This repo provides the FAST API server code for hosting huggingface models on local machine or on a cluster.
git clone https://github.com/maharshi95/hf-fastapi.git
cd hf-fastapi
bash setup_env.sh
conda activate hf-fastapi
python -m hf_fastapi.serve --model-name {MODEL_NAME} --port {PORT}
conda activate hf-fastapi
slaunch --exp-name="hf-serve" --config="slurm_configs/med_gpu_nexus.json" \
hf_fastapi/serve.py -m "mistral-7b-inst" -p 8000
You can add a custom SLURM config file to the slurm_configs
directory and use it to submit the job.
An example of a SLURM config file is given below:
{
"account": "$SLURM_ACCOUNT",
"partition": "$SLURM_PARTITION",
"qos": "default",
"gres": "gpu:rtxa5000:1",
"time": "10:00:00",
"mem": "30G",
"ntasks-per-node": 1,
"cpus-per-task": 4
}
client/example.py contains an example of how to use the API.
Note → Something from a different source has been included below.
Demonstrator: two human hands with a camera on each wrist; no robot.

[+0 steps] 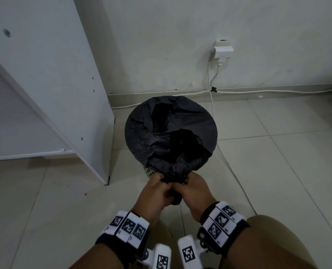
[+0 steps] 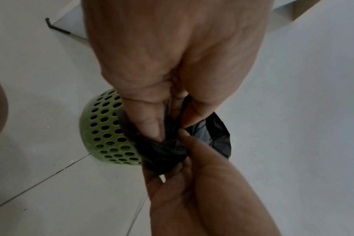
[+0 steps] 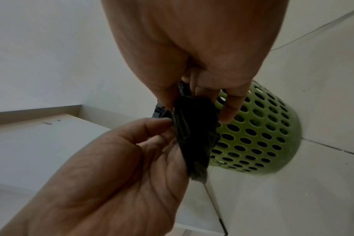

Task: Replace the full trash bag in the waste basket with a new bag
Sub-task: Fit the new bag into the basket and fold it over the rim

from hf_client.client import HFClient
client = HFClient(host=HOST, port=PORT)
# Health check
resp = client.get_heartbeat()
print("Is alive?", resp.is_alive)
# Generate API
prompt = "Question: What is the meaning of life, the universe, and everything? Answer:"
resp = client.generate(prompt=prompt, max_new_tokens=50)
print(f'Input: "{resp.input_text}"')
print("Model:", resp.model_name)
print(f'Output: "{resp.generated_text.strip()}"')